§ Exercise
Only one stretch of the data below is needed. Output the lines from the one with "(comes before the" up to and including the one with "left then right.", exactly as they stand.

--- Material supplied ---

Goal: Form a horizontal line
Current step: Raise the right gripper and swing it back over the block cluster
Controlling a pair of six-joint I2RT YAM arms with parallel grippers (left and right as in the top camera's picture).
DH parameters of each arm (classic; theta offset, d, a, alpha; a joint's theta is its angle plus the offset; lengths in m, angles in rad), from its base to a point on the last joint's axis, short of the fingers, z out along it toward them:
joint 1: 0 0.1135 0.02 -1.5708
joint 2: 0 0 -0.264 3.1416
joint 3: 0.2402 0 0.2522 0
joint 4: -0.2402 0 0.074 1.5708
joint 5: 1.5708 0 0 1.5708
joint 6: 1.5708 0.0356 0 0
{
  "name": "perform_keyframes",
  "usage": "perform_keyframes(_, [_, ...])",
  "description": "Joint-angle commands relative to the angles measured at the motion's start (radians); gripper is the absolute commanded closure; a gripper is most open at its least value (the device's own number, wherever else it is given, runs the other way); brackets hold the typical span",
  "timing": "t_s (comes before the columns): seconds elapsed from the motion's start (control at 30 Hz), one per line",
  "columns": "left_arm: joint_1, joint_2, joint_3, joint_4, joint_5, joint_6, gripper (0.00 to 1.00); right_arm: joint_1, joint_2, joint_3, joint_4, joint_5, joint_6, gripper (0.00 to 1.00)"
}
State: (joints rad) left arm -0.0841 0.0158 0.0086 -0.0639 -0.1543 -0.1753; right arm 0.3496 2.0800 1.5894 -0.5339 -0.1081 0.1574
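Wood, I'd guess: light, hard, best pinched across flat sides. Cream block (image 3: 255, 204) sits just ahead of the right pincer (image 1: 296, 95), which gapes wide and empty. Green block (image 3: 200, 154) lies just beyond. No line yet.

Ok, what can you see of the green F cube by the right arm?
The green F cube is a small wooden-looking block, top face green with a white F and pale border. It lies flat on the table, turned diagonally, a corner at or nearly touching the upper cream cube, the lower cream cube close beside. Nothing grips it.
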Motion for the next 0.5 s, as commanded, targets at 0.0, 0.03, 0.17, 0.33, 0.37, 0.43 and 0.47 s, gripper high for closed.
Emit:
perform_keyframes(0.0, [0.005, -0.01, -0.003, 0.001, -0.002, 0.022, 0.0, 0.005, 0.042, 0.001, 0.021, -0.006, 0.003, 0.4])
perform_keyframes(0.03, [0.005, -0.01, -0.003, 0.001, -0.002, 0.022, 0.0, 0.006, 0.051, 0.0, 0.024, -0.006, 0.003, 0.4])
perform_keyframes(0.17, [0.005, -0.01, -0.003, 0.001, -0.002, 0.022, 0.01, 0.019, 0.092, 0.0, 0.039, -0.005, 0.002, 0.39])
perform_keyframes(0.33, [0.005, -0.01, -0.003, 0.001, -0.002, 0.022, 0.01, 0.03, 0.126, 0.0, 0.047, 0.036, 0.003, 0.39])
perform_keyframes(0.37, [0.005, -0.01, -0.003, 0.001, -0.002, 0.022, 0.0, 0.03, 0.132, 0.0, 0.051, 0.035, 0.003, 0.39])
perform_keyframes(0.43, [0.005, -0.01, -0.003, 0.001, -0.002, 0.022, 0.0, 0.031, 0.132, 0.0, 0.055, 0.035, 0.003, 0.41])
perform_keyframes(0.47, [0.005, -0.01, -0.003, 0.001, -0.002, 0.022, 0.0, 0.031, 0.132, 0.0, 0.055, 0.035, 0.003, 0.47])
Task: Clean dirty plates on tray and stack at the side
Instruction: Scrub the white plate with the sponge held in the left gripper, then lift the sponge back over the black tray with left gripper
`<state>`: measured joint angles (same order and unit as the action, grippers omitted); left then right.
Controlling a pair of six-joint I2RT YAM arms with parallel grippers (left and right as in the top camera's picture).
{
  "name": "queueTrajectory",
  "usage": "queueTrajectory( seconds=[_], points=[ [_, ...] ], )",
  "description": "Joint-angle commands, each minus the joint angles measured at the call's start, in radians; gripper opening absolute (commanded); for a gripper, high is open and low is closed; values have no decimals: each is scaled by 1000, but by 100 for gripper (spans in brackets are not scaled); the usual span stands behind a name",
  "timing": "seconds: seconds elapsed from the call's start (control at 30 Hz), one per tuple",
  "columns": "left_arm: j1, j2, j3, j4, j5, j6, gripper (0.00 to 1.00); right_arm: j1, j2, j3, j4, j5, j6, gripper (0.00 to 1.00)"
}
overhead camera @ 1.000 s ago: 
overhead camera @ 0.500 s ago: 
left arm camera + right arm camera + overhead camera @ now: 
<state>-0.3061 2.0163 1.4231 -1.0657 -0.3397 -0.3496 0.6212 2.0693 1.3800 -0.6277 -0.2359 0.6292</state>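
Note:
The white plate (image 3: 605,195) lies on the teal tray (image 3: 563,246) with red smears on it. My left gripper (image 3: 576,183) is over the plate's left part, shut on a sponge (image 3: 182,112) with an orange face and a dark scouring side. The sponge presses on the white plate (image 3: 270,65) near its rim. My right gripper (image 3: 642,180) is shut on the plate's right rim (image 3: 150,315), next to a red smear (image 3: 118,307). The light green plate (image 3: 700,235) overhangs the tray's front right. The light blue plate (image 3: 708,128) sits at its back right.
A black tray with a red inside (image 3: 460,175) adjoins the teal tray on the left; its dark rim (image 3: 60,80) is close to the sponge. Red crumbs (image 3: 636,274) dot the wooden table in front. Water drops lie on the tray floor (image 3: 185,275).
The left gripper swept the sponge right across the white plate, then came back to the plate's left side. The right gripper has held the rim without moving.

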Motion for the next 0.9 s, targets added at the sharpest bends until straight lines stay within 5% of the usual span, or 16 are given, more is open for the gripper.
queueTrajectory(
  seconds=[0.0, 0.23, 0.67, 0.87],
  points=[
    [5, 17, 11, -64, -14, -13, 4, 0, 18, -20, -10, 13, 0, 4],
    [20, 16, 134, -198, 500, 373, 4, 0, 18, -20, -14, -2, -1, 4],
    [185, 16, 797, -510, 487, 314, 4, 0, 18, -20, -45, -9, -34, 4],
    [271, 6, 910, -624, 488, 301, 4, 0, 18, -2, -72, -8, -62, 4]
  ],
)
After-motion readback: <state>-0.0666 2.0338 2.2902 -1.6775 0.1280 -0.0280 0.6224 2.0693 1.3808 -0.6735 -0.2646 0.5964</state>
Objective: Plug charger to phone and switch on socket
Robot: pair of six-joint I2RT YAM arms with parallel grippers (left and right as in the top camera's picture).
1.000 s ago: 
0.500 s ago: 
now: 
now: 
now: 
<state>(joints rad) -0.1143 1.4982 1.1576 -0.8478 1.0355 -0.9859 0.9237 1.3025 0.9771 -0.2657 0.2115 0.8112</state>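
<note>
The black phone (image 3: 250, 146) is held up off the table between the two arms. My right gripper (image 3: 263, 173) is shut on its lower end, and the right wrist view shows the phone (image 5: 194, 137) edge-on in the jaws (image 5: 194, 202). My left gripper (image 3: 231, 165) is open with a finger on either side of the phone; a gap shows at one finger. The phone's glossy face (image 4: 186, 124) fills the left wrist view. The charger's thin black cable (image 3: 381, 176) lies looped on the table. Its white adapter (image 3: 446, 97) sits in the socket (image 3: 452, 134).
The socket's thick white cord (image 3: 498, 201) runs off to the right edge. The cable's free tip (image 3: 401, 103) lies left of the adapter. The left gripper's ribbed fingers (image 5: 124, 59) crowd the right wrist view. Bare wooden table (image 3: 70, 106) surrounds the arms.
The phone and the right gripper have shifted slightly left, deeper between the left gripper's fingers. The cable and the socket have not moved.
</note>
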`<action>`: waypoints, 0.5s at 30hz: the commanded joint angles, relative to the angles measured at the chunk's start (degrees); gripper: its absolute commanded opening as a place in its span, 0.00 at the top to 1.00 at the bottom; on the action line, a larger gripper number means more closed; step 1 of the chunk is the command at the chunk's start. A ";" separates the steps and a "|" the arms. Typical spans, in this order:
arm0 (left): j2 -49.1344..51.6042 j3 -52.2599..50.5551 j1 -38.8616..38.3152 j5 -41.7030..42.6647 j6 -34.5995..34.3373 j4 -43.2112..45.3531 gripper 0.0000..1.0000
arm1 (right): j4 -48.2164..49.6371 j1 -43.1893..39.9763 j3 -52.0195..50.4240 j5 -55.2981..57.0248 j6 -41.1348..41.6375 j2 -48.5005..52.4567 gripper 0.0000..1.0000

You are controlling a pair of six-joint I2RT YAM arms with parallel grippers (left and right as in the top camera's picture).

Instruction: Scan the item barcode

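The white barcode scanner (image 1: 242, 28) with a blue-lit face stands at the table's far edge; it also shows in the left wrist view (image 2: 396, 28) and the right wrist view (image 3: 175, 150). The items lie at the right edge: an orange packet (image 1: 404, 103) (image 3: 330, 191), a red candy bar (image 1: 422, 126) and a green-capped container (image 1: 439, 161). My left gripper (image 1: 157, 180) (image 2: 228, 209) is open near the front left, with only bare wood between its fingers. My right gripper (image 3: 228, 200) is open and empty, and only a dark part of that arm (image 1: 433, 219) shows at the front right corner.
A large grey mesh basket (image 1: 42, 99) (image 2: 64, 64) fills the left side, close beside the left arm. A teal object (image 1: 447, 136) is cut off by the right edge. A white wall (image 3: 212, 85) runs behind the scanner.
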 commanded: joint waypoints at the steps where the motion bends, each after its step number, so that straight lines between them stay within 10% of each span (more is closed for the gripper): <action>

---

§ Task result
  "timing": "t_s (comes before the columns): seconds elapsed from the motion's start (control at 30 Hz), one per line",
  "columns": "left_arm: joint_1, joint_2, joint_3, joint_4, joint_5, joint_6, gripper (0.00 to 1.00); right_arm: joint_1, joint_2, joint_3, joint_4, joint_5, joint_6, gripper (0.00 to 1.00)"
}
State: (joints rad) left arm -0.0841 0.0158 0.0086 -0.0639 -0.1543 -0.1753; right arm 0.3496 2.0800 1.5894 -0.5339 -0.1081 0.1574
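Wood, I'd guess: light, hard, best pinched across flat sides. Cream block (image 3: 255, 204) sits just ahead of the right pincer (image 1: 296, 95), which gapes wide and empty. Green block (image 3: 200, 154) lies just beyond. No line yet.

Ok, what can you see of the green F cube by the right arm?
The green F cube is a small wooden-looking block, top face green with a white F and pale border. It lies flat on the table, turned diagonally, a corner at or nearly touching the upper cream cube, the lower cream cube close beside. Nothing grips it.
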Motion for the next 0.5 s, as commanded, targets at 0.0, 0.03, 0.17, 0.33, 0.37, 0.43 and 0.47 s, gripper high for closed.
Emit:
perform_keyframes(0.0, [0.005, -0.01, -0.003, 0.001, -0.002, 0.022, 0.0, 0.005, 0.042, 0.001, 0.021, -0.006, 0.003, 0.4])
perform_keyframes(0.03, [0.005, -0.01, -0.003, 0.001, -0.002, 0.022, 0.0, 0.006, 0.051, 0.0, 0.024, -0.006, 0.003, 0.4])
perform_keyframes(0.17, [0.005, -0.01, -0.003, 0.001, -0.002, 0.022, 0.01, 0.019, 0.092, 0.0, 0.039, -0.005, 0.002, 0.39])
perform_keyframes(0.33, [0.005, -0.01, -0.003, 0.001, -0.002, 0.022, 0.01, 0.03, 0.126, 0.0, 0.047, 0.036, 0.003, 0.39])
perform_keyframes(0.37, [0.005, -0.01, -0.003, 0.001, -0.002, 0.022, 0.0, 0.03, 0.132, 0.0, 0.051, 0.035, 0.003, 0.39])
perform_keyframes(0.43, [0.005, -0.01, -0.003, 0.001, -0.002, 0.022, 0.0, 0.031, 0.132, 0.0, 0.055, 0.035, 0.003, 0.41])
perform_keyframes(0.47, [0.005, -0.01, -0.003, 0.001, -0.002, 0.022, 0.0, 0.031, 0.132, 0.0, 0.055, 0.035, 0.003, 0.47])
Task: Clean dirty plates on tray and stack at the side
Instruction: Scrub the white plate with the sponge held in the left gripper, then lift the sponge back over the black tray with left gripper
`<state>`: measured joint angles (same order and unit as the action, grippers omitted); left then right.

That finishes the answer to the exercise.